As Adam explained on Larry Magid’s CNET podcast, COPPA mandates certain online privacy protections for children under 13, most importantly that websites obtain the “verifiable consent” of a child’s parent before collecting personal information about that child or giving that child access to interactive functionality that might allow the child to share their personal information with others. The law was intended primarily to “enhance parental involvement in a child’s online activities” as a means of protecting the online privacy and safety of children.

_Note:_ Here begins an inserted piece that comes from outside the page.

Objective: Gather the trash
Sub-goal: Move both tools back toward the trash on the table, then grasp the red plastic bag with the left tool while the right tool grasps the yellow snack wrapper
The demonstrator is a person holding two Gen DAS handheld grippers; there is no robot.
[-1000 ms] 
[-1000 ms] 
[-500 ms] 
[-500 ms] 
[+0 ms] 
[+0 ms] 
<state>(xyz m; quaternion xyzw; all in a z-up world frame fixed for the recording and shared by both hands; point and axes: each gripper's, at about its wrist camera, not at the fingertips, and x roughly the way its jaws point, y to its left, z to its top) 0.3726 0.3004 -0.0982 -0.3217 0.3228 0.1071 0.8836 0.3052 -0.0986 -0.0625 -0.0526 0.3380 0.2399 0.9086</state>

Yet advocates of expanding COPPA—or “COPPA 2.0″—see COPPA’s verifiable parental consent framework as a means for imposing broad regulatory mandates in the name of online child safety and concerns about social networking, cyber-harassment, etc. Two COPPA 2.0 bills are currently pending in New Jersey and Illinois. The accelerated review of COPPA to be conducted by the FTC next year (five years ahead of schedule) is likely to bring to Washington serious talk of expanding COPPA—even though Congress clearly rejected covering adolescents age 13-16 when COPPA was first proposed back in 1998.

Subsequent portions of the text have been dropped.